Instructions to follow: In the listing below, print exactly the lines between the line holding "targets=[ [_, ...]" and the line holding "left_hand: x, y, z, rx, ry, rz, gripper", inclusive, and no more.

Records for this task:
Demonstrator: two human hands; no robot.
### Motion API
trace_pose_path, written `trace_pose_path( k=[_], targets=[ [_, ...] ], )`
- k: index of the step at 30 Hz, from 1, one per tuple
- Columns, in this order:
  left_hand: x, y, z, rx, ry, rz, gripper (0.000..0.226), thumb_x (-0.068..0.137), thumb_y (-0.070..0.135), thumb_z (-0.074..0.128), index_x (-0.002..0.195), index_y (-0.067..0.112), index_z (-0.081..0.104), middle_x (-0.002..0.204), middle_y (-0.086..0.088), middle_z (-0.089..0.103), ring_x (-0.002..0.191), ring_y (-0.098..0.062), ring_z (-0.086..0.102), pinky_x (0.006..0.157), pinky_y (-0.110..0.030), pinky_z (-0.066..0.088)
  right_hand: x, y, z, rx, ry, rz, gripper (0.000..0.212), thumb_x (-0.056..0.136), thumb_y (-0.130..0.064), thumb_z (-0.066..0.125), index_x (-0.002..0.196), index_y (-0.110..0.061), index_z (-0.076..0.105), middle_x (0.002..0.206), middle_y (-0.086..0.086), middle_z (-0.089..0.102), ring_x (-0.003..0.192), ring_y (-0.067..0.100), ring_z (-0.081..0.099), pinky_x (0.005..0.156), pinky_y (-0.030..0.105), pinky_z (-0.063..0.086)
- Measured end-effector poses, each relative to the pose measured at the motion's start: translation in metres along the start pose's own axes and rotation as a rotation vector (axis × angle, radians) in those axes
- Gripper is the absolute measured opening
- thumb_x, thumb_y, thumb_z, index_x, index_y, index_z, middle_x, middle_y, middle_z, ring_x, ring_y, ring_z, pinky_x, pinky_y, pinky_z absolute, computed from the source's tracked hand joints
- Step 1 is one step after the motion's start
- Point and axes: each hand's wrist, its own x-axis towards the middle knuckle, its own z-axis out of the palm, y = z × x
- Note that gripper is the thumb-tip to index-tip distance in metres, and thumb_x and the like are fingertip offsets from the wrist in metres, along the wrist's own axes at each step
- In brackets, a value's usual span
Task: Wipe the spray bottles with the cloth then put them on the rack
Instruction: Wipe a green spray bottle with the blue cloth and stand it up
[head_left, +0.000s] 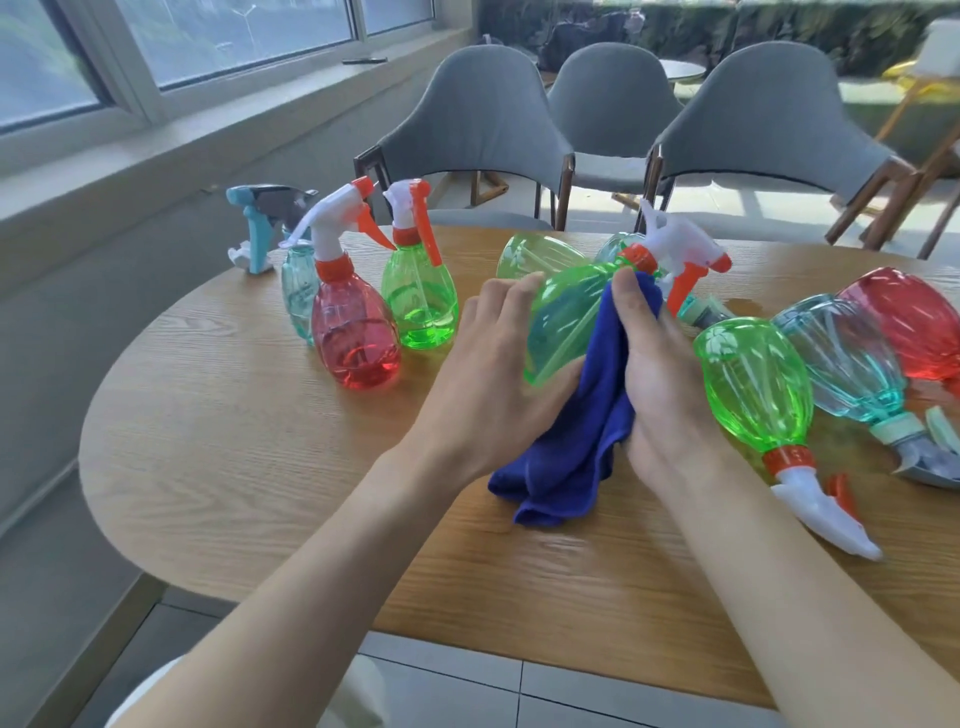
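My left hand (493, 364) grips the base of a tilted green spray bottle (566, 312) above the wooden table (234, 467). My right hand (660, 374) presses a blue cloth (582, 426) against the bottle's side near its orange collar; the cloth hangs down to the tabletop. Three bottles stand upright at the left: a teal one (296, 296), a red one (353, 338) and a green one (418, 296). Several more lie on their sides at the right: a green one (753, 384), a teal one (841, 358), a red one (909, 322).
Another green bottle (535, 254) lies behind the held one. Three grey chairs (478, 119) stand along the table's far side. A window sill (208, 119) runs along the left wall. No rack is in view.
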Motion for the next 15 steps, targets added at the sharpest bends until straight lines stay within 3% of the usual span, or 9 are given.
trace_pose_path(
  k=[3, 7, 10, 12, 15],
  targets=[
    [-0.003, 0.002, 0.005, 0.016, -0.004, 0.025, 0.078, 0.096, 0.039, 0.071, 0.16, 0.011, 0.038, 0.144, -0.002, 0.045, 0.133, -0.023, 0.043, 0.117, -0.038, 0.039, 0.003, -0.001, -0.003, 0.06, 0.045, 0.026, 0.031, 0.1, -0.049, 0.07, 0.108, -0.02, 0.072, 0.096, 0.002, 0.073, 0.09, 0.02, 0.073, 0.084, 0.039, 0.062],
    [0.0, 0.005, 0.007, -0.169, 0.022, -0.106, 0.075, 0.101, 0.045, 0.066, 0.161, 0.013, 0.036, 0.144, 0.0, 0.046, 0.136, -0.02, 0.047, 0.12, -0.041, 0.04, -0.005, 0.007, 0.004, 0.101, -0.061, 0.019, 0.043, 0.103, -0.041, 0.069, 0.135, -0.014, 0.066, 0.122, 0.014, 0.069, 0.114, 0.028, 0.067, 0.113, 0.054, 0.051],
    [0.003, 0.007, 0.004, -0.303, 0.071, -0.178, 0.08, 0.095, 0.066, 0.056, 0.157, 0.019, 0.04, 0.143, 0.003, 0.052, 0.136, -0.015, 0.054, 0.117, -0.041, 0.045, -0.008, 0.005, 0.007, 0.094, -0.108, 0.018, 0.042, 0.104, -0.035, 0.067, 0.139, -0.012, 0.064, 0.121, 0.02, 0.067, 0.111, 0.029, 0.067, 0.106, 0.046, 0.054],
    [0.002, 0.01, 0.003, -0.389, 0.054, -0.181, 0.07, 0.097, 0.063, 0.058, 0.152, 0.022, 0.045, 0.14, 0.002, 0.056, 0.133, -0.012, 0.058, 0.115, -0.041, 0.048, -0.004, 0.001, 0.003, 0.093, -0.124, 0.026, 0.053, 0.101, -0.04, 0.07, 0.142, -0.009, 0.062, 0.123, 0.022, 0.066, 0.109, 0.031, 0.066, 0.1, 0.043, 0.057],
    [-0.001, 0.015, 0.004, -0.418, -0.002, -0.167, 0.051, 0.104, 0.053, 0.062, 0.144, 0.026, 0.048, 0.137, 0.004, 0.056, 0.131, -0.007, 0.057, 0.114, -0.033, 0.047, 0.002, -0.004, -0.002, 0.096, -0.102, 0.026, 0.075, 0.09, -0.059, 0.073, 0.142, -0.006, 0.062, 0.132, 0.023, 0.07, 0.11, 0.033, 0.07, 0.102, 0.047, 0.057]
  ],
)
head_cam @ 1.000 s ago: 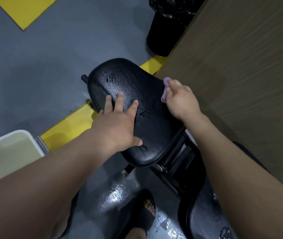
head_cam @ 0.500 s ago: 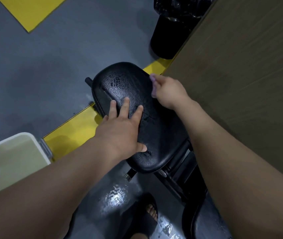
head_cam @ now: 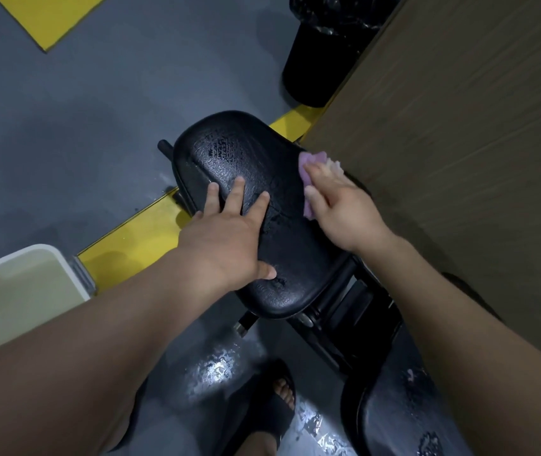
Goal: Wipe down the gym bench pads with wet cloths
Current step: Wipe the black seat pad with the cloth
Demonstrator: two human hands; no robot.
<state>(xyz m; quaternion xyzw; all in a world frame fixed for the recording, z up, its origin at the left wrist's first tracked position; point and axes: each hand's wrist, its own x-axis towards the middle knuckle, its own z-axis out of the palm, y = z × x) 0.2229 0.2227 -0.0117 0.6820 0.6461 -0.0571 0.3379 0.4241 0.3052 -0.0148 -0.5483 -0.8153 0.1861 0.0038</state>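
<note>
Bench pad [head_cam: 229, 153], black and rounded with a cracked, glistening wet surface, sits at the middle of the head view on a dark metal frame [head_cam: 354, 311] above the grey floor [head_cam: 81, 126], with its far end pointing toward a black bin [head_cam: 315, 67] and its right edge close to a wood-grain wall panel [head_cam: 460, 159]. The left hand [head_cam: 226, 245] lies flat on the near left part of the pad, its grip apart: the fingers [head_cam: 236, 192] are straight and spread across the surface, and the thumb rests along the near edge. The right hand [head_cam: 344, 212] is at the pad's right edge, its fingers laid fairly straight over a purple cloth [head_cam: 311, 159] and pressing it against the pad rather than curling round it. The cloth shows beyond the fingertips and beneath the side of the hand. A second black pad [head_cam: 394, 406] with wet streaks lies at the lower right, partly behind the right forearm. On the floor, a yellow stripe [head_cam: 130, 245] runs under the pad's left side, and a white-rimmed tub [head_cam: 32, 258] stands at the left edge. A wet patch [head_cam: 216, 370] shines near a foot in a dark sandal [head_cam: 272, 409] at the bottom.
</note>
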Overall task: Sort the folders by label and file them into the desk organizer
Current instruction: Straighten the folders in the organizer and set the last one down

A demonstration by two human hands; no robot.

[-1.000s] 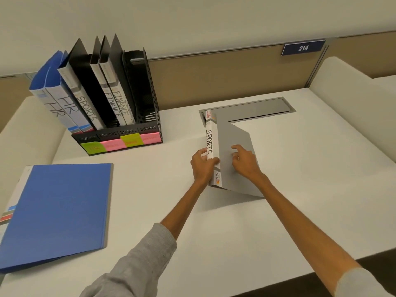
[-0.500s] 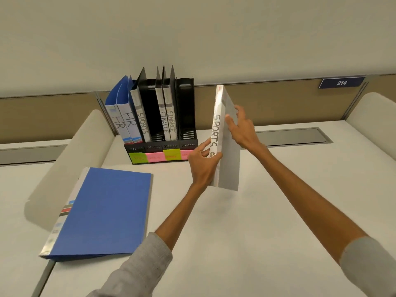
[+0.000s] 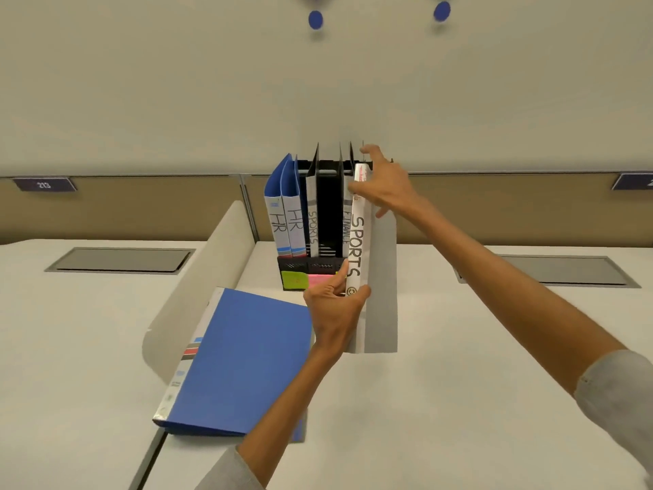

Result below:
trace_pose_path, written `trace_pose_path( k=[_], targets=[ [_, ...] ], )`
- k: index of the step at 30 Hz, from 1, one per tuple
- Columns, in this order:
  left_hand: x, y, z, rx, ry, rz, gripper (0.000..0.226), thumb_x (-0.068..0.137), thumb_y (-0.070..0.135), thumb_z (-0.074..0.128), index_x (-0.002..0.195), index_y (-0.067..0.112), index_z (-0.081..0.104), middle_x (-0.002..0.204), middle_y (-0.086..0.088), middle_z (-0.089..0.103), ring_x (-0.002..0.191), ring_y (-0.098..0.062), ring_z (-0.086..0.102), pinky_x (0.006..0.157), pinky_y (-0.110..0.030), pinky_z (-0.066..0.088)

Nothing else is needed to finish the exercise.